- ASSIGNED TASK -
Word for word, restate the lines from the start of the data down to the line with "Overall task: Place", both included.

-- Opening Marker --

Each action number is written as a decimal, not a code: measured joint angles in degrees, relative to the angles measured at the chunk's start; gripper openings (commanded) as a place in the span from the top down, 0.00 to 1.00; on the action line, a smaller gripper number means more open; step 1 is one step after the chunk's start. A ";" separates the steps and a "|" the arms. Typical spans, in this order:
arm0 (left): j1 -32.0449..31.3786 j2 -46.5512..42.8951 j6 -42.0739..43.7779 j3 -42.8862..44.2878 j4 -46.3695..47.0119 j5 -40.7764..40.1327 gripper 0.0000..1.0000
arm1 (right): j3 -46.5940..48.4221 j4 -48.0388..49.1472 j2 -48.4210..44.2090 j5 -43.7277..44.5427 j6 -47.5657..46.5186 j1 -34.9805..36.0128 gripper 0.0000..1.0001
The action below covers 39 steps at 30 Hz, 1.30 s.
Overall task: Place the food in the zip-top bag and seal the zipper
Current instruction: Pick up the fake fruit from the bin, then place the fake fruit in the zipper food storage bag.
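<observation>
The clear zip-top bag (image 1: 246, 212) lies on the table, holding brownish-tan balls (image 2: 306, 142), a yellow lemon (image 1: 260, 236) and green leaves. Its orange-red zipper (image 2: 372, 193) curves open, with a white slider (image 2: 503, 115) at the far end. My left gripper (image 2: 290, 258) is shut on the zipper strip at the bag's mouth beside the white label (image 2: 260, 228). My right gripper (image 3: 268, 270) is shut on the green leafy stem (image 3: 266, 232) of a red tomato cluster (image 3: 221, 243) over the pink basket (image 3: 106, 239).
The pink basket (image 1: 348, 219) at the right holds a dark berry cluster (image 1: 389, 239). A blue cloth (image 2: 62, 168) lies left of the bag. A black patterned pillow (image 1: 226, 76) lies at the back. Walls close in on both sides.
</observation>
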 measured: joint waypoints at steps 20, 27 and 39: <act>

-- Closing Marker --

- TASK RESULT -
Each action number is written as a decimal, not a code: measured joint angles in degrees, relative to the angles measured at the chunk's start; gripper openings (commanded) as a place in the span from the top down, 0.00 to 1.00; on the action line, a smaller gripper number means more open; step 1 is one step after the chunk's start. A ";" separates the steps and a "|" the arms. Typical spans, in this order:
arm0 (left): j1 -32.0449..31.3786 j2 -46.5512..42.8951 j6 -42.0739..43.7779 j3 -42.8862..44.2878 j4 -46.3695..47.0119 j5 -40.7764..40.1327 gripper 0.0000..1.0000
arm1 (right): j3 -46.5940..48.4221 j4 -48.0388..49.1472 j2 -48.4210..44.2090 j5 -43.7277..44.5427 j6 -47.5657..46.5186 j1 -34.9805..36.0128 gripper 0.0000..1.0001
The action below covers 39 steps at 30 Hz, 1.30 s.
Overall task: Place the food in the zip-top bag and seal the zipper

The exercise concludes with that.